Günter Walkner soll nun die Wogen glätten. Er wird von Agrarminister Andrä Rupprechter nächste Woche als „Sonderbeauftragter“ nach Moskau geschickt, um Vertreter der russischen Veterinärbehörden und des Landwirtschaftsministeriums zu treffen. Und wohl auch, um herauszufinden, was genau hinter dem Importstopp steckt. Walkner war acht Jahre Agrar- und Umweltattaché in Russland. Seine Kontakte sollen helfen, die Wogen möglichst rasch zu glätten.

Formfehler

Überprüfungen von Lieferbetrieben, wie jene russischer Behörden, die dem Importstopp vorausgegangen sind, sind nicht unüblich. Zuletzt gab es solche 2011 in Österreich. Damals wurden fünf Betriebe vorübergehend für den Export nach Russland gesperrt. Meist handelt es sich bei den Mängeln um Formalitäten, wie falsche Beschriftungen oder Formulare, die nicht so aufgesetzt sind, wie von den Behörden gewünscht. Experten merken allerdings auch an, dass den Inspektionsteams auffällig oft in politisch angespannten Zeiten solche Formfehler auffallen.

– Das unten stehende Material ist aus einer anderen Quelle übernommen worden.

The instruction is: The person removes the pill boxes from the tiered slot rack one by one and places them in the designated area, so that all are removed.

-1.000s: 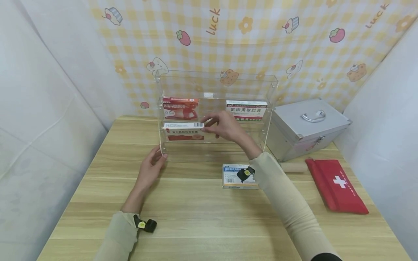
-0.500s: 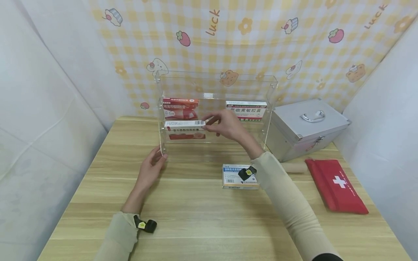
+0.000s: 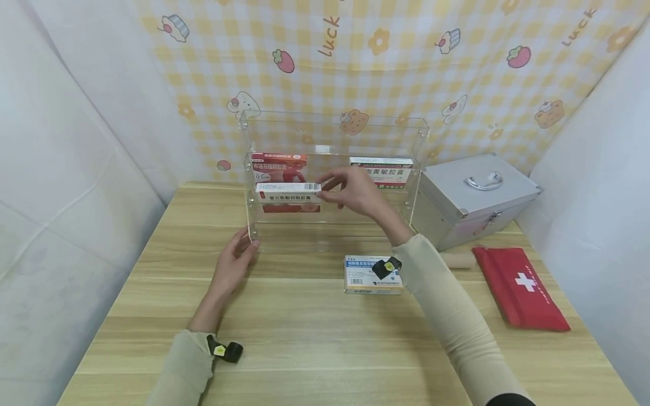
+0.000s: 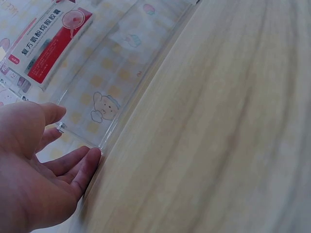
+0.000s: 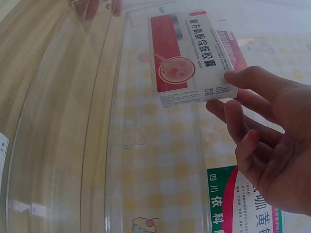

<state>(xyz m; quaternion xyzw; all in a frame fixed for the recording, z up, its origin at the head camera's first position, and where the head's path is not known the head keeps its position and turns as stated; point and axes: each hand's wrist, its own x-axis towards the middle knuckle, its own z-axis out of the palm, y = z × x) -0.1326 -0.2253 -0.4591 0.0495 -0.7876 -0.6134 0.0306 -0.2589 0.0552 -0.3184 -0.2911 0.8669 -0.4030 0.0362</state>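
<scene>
My right hand [image 3: 355, 192] pinches the right end of a white and red medicine box [image 3: 288, 193] between thumb and fingers. The box overlaps the lower tier of a clear acrylic rack [image 3: 325, 223], its top tipped forward. In the right wrist view, its printed front [image 5: 177, 58] faces the camera. My left hand [image 3: 235, 262] holds the rack's lower left corner, its fingertips at the clear edge in the left wrist view. On the tier behind are a red medicine box [image 3: 279, 163] at left and a white-green one [image 3: 388, 175] at right, partly covered by my right hand.
A blue and white medicine box [image 3: 370, 282] lies on the table before the rack, partly under my right wrist. To the right stand a silver metal case [image 3: 477, 192] and a red first-aid pouch [image 3: 523, 287]. A checked curtain [image 3: 304, 67] hangs behind.
The white and red medicine box has risen in my right hand and tipped forward, covering more of the red box behind. My left hand has stayed at the rack's corner.
</scene>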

„Leicht machen es uns die Russen nicht gerade“, sagt Lisa Fuchs, Sprecherin von Gesundheitsminister Alois Stöger. Der Bericht zu den Mängeln liegt derzeit im Gesundheitsministerium. „Er ist mehrere hundert Seiten dick und in russischer Sprache verfasst.“ Derzeit wird an der Übersetzung gearbeitet. Normalerweise würden solche Berichte in Englisch verfasst, merkt Fuchs an.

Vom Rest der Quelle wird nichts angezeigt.